Immunohistochemistry (IHC)

IHC was performed using 5 μM thick coronal sections of striatum from formalin-fixed, paraffin embedded mouse brain tissue. Sections were stained using the Ventana Bench-mark ULTRA IHC automated staining system (Ventana Medical Systems, Roche-AstraZeneca). Immune cells were visualized using anti-human-CD4 (Abcam, EPR6855, ab133616, RRID: AB_2819211, 170 μg/ml). IHC was imaged using HALO software (version 3.0.311.228, Indica Lab). For optimal cutting temperature-embedded (OCT) sections, the detection of human-CD4 by IHC was performed at Molecular Cytology Core Facility, Memorial Sloan Kettering Cancer Center (New York, NY) using Discovery XT Processor (Ventana Medical Systems, Roche-AstraZeneca). The anti-human-CD4 antibody (Ventana-Roche, cat#790-4423) was used in 1:5 prediluted concentration. slides were counterstained with hematoxylin and coverslipped with Permount (Fisher Scientific).

Statistical Analysis

Statistical analyses were performed using GraphPad Prism (version 8). All data presented were analyzed using unpaired, two-tailed Student’s t-tests and differences >95% confidence level were considered significant.

Data Availability

The data generated in this study are available within the article and its supplementary data files.

RESULTS

[64Cu]Cu-NOTA-IAB41 synthesis and radiolabeling

The anti-CD4 minibody IAB41 consists of two scFv regions bound to a truncated Fc region (CH3 domain-alone). The small size of the minibody (~80 kDa) enables a shorter circulation half-life relative to full length antibodies (27). We radiolabeled the minibody with 64Cu, a positron emitter whose half-life (12.7 hours) is well matched to that of the minibody. The IAB41 minibody was incubated with an 80-fold excess of p-SCN-Bn-NOTA chelator in metal-free PBS to generate NOTA-IAB41. NOTA-IAB41 was subsequently incubated with 64Cu at pH 5.5 in 250 mM metal-free ammonium acetate and purified with >99% radiochemical purity quantified by instant thin layer chromatography (iTLC) (Fig. 1A1B). We also evaluated the stability of [64Cu]Cu-NOTA-IAB41 in human serum by iTLC and found [64Cu]Cu-NOTA-IAB41 maintained its stability at 4, 24, and 48 hours (Fig. 1C).

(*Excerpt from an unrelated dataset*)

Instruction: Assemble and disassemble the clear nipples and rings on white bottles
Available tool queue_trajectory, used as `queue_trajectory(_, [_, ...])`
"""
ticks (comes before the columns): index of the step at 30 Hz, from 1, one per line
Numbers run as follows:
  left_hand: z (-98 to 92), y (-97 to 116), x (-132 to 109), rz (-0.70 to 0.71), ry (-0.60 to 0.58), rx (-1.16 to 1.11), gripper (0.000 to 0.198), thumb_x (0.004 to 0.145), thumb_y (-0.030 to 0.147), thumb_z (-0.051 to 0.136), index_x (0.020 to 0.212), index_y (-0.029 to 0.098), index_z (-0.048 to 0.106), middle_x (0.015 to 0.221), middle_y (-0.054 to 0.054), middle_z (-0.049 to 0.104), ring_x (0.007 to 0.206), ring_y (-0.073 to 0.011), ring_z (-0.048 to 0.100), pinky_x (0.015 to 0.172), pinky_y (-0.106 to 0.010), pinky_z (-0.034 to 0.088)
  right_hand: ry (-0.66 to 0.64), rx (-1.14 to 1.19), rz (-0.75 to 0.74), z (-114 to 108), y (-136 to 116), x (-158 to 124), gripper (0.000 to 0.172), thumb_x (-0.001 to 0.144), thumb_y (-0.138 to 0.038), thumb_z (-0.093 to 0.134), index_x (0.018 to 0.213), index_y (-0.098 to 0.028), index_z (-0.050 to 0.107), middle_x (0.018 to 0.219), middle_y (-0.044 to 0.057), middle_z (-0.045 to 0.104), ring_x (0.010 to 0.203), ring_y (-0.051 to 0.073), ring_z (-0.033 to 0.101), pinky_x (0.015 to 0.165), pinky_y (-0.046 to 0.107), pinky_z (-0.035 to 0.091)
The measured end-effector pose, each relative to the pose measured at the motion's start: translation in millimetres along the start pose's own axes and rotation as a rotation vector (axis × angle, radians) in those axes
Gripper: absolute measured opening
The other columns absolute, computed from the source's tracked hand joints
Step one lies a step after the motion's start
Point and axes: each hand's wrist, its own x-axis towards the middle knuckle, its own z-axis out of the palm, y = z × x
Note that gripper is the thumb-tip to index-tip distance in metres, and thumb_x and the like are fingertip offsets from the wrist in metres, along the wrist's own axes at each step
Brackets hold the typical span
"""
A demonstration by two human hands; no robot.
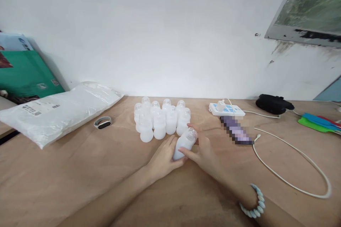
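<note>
A white baby bottle [182, 145] with a clear dome cap leans to the right between my two hands, just over the table. My left hand [165, 158] wraps round its lower body from the left. From the right, my right hand [204, 152] grips it near the shoulder, thumb across the front and fingers behind by the cap. Just beyond my hands, several similar baby bottles [159, 127] stand upright in a close group, each with a clear cap. A bead bracelet [257, 205] circles my right wrist.
On the wooden table [66, 170], a large white plastic package [69, 110] and a fitness band [103, 123] lie left. Rightward are a power strip [226, 109], a blurred-out phone [236, 131], a looped white cable [290, 188], a black case [274, 104] and coloured flat pieces [318, 122]. A white wall rises behind.
</note>
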Motion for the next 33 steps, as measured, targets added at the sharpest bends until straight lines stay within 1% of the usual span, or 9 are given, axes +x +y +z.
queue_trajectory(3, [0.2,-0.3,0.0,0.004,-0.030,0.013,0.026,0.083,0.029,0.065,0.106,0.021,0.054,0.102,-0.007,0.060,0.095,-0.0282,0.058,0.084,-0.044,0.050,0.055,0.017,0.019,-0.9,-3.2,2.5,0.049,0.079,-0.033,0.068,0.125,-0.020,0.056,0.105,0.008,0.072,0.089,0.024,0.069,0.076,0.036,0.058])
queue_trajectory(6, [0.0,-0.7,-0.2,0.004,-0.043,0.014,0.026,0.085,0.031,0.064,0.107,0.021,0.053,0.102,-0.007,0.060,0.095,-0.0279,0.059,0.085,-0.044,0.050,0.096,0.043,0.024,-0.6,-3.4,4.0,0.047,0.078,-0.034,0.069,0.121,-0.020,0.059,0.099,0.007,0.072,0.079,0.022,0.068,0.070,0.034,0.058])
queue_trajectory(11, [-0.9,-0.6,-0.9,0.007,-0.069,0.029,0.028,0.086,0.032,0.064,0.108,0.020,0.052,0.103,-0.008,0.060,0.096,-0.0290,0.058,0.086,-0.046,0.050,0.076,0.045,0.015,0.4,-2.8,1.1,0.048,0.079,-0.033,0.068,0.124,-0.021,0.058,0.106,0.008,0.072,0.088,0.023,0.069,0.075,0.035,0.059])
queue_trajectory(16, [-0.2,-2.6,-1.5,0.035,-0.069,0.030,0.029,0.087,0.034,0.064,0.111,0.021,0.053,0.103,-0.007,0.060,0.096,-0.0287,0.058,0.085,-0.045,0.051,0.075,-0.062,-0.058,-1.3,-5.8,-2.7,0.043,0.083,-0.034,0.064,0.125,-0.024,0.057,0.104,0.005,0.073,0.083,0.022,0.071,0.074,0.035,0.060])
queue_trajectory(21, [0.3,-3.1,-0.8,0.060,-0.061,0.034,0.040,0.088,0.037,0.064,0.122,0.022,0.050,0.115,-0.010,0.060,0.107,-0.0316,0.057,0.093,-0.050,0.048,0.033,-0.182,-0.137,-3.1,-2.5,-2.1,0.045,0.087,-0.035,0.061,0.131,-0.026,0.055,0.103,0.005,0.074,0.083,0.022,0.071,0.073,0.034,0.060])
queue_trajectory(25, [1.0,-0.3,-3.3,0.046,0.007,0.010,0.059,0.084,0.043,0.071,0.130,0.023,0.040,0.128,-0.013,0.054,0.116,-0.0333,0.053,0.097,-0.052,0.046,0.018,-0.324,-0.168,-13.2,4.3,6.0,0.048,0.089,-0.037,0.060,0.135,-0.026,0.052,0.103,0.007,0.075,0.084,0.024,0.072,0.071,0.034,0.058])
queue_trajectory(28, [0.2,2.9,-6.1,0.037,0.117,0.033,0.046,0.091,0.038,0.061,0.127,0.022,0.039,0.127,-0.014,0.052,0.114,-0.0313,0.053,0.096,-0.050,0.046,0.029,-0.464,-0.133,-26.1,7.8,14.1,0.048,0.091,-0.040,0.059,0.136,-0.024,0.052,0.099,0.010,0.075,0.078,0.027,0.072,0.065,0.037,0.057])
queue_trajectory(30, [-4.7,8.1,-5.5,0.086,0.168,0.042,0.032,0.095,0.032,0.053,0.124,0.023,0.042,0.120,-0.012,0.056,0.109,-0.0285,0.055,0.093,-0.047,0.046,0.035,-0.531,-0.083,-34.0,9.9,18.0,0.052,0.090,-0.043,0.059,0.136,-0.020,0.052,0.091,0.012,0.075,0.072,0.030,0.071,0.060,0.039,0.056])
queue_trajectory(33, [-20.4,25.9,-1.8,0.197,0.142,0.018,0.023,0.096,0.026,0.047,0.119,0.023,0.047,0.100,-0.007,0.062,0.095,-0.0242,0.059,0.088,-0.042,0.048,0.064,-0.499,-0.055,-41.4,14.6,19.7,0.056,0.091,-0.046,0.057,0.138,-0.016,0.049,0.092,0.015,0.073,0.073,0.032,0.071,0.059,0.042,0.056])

In order to ensure NOTA-IAB41 maintained its capacity to bind human CD4, we performed an immunoreactivity assay. The immunoreactive fraction (%Target Binding Fraction = [Counts per Minute (CPM)Beads] / [CPMBeads + CPMSupernatent + CPMWash1 + CPMWash2]) of [64Cu]Cu-NOTA-IAB41 was 70.7% (± 1.4 SD, n=3). Further, the target binding fraction was significantly higher than the non-CD4 containing control (0.8%, ± 0.3 SD, n=3, P<0.0001) and was outcompeted by a 100-fold excess of unlabeled NOTA-IAB41 demonstrating CD4 specificity (17.9%, ± 3.3 SD, n=3, P<0.0001, Fig. 1D).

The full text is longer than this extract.